Il y a encore la jolie Tshomo (Deki Lhamo), mariée elle aussi à un époux fainéant et passablement irresponsable, qui voterait autrement que le reste du village, et déjà, à cause de ces foutues élections, la discorde s'installe jusque dans la cour de l'école où la fille de Tshomo se fait harceler.... Ils étaient tellement mieux, avant, tout le monde s'entendait bien...

Voila le point de départ, la trame de ce récit qui va cheminer paisiblement sur les pas de Tashi, Benji et les autres jusqu'au dénouement, la grande cérémonie organisée par le Lama.
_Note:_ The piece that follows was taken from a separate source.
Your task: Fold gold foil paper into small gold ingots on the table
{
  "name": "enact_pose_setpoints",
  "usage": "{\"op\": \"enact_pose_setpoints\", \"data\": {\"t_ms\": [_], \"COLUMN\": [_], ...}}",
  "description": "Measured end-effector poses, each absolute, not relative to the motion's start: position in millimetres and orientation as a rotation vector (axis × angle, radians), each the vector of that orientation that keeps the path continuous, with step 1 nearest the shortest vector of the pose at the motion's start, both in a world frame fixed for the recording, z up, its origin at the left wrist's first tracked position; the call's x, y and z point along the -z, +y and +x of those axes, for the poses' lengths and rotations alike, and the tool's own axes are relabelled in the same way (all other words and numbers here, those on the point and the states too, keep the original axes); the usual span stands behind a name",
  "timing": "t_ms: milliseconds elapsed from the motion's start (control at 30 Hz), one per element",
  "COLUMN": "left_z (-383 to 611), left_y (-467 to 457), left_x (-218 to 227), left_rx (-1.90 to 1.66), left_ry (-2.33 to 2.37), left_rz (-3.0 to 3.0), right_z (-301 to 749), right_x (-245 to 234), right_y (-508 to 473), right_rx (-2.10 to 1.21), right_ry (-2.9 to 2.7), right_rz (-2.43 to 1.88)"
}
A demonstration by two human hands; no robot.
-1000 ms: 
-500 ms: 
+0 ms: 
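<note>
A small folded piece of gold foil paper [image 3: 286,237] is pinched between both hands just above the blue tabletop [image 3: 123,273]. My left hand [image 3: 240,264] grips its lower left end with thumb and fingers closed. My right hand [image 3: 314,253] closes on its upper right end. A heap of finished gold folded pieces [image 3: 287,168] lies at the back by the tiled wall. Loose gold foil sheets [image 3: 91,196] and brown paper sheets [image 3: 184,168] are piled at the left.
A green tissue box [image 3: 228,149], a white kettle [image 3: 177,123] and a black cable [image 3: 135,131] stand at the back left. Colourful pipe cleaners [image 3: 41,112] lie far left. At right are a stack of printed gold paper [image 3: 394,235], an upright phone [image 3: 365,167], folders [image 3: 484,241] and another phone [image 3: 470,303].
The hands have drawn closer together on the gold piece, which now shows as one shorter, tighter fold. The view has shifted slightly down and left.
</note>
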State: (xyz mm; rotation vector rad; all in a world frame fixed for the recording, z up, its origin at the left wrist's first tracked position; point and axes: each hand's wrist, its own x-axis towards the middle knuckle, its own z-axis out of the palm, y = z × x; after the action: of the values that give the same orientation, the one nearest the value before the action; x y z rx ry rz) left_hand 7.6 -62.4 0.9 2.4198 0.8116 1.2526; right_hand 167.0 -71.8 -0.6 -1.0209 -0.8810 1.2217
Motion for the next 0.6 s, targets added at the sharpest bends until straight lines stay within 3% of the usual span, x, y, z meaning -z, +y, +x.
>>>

Chacun, chacune a mis son beau costume, le trafiquant, Benji son guide et les douaniers qui lui courent après sont là aussi... on se retrouve, on chante, on danse, et nous spectateur on n'en peut plus de ce suspense: parce que, qu'est ce qu'il a bien pu imaginer le Lama? On est inquiets quand même... C'est bien plus palpitant que les films officiellement de suspense!

Réflexions sur la Démocratie et le Bonheur

Plutôt amusant, Le moine et le fusil nécessite une certaine ouverture d'esprit ou, disons, une capacité à se mettre à la place de ces personnes, afin de comprendre pourquoi de nombreuses d'entre elles refusent catégoriquement l'idée de la démocratie.

En effet, malgré sa fin plus optimiste, Le moine et le fusil passe 1h30 à nous expliquer que ces habitants étaient les plus heureux du monde avant de voir leurs vies déchirées par ce choix qui leur est donné. La vision de la démocratie y est assez négative, puisqu'on insiste beaucoup sur les effets conflictuels de toute bataille d'idées, mais jamais on ne s'interroge vraiment sur le bien-fondé de laisser ces personnes décider du sort de leur pays.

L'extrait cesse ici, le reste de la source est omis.